### WHAT TO PRODUCE
Print the lines in the listing below that fall between the line with "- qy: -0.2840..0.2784" and the line with "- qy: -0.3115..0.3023", those two lines included, exactly as they stand and with nothing else.

### INFORMATION SHOWN
--------------------
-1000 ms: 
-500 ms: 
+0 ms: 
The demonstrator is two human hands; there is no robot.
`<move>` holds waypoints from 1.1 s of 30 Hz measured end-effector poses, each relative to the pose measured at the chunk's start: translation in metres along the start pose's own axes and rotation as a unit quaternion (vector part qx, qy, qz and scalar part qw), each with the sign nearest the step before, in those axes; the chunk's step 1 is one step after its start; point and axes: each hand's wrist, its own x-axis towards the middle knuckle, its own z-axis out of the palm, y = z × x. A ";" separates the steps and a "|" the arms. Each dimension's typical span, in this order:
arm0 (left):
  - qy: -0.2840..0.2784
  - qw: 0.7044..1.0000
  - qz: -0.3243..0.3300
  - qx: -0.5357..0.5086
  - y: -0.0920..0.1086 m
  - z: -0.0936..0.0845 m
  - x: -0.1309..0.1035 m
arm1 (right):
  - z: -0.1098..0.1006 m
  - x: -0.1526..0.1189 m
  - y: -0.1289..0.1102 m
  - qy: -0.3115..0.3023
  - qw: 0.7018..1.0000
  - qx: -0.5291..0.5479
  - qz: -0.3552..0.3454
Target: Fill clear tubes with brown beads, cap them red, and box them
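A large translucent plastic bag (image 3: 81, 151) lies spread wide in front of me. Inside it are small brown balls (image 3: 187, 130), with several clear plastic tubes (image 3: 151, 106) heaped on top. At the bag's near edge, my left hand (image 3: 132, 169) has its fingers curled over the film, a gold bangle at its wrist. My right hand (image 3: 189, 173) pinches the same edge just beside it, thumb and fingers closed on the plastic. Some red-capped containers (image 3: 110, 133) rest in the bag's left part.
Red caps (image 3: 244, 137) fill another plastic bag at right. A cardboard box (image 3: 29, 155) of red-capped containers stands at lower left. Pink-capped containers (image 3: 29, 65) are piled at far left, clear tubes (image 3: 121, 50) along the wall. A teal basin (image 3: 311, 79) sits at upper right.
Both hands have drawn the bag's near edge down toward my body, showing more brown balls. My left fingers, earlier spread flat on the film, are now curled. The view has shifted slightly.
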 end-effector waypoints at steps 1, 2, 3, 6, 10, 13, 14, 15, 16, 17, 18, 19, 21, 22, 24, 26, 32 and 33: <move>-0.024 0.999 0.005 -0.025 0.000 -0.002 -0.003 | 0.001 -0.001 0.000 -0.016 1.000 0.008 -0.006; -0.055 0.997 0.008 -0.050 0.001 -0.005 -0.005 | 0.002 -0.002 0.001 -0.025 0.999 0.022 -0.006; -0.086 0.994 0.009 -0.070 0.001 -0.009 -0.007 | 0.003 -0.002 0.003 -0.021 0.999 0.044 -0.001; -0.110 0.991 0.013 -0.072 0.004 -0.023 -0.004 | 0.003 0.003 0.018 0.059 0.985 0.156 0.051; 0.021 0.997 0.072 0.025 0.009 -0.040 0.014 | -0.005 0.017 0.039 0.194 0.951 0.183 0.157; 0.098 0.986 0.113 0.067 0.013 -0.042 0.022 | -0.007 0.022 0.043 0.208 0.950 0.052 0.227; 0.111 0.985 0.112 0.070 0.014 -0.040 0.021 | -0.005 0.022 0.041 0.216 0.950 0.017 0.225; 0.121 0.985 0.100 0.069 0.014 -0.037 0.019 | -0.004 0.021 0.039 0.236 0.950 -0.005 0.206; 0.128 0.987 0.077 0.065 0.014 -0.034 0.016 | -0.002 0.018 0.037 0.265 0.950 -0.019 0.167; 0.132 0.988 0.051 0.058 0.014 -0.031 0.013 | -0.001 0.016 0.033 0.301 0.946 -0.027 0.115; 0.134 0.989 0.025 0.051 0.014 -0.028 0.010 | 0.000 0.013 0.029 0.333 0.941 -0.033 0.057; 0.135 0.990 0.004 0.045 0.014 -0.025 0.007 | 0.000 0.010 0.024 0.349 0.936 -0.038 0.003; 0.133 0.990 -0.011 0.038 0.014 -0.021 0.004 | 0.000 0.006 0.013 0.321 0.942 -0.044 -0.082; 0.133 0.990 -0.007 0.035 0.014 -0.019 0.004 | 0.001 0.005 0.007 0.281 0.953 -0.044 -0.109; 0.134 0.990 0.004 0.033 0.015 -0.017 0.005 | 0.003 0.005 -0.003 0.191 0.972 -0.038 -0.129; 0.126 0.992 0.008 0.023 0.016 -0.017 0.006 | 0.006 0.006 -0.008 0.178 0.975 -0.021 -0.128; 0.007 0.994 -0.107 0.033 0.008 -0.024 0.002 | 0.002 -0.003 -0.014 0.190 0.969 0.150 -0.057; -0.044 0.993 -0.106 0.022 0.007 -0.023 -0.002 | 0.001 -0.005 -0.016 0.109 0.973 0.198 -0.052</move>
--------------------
### SOLUTION
  - qy: -0.2840..0.2784
  - qw: 0.7044..1.0000
  - qz: -0.3243..0.3300
  - qx: -0.5357..0.5086
  - y: -0.0920..0.1086 m
  - z: -0.0936..0.0845 m
  - x: -0.1309..0.1035 m
arm1 (right):
  - z: -0.1098..0.1006 m
  - x: -0.1526..0.1189 m
  - y: -0.1289..0.1102 m
  - qy: -0.3115..0.3023

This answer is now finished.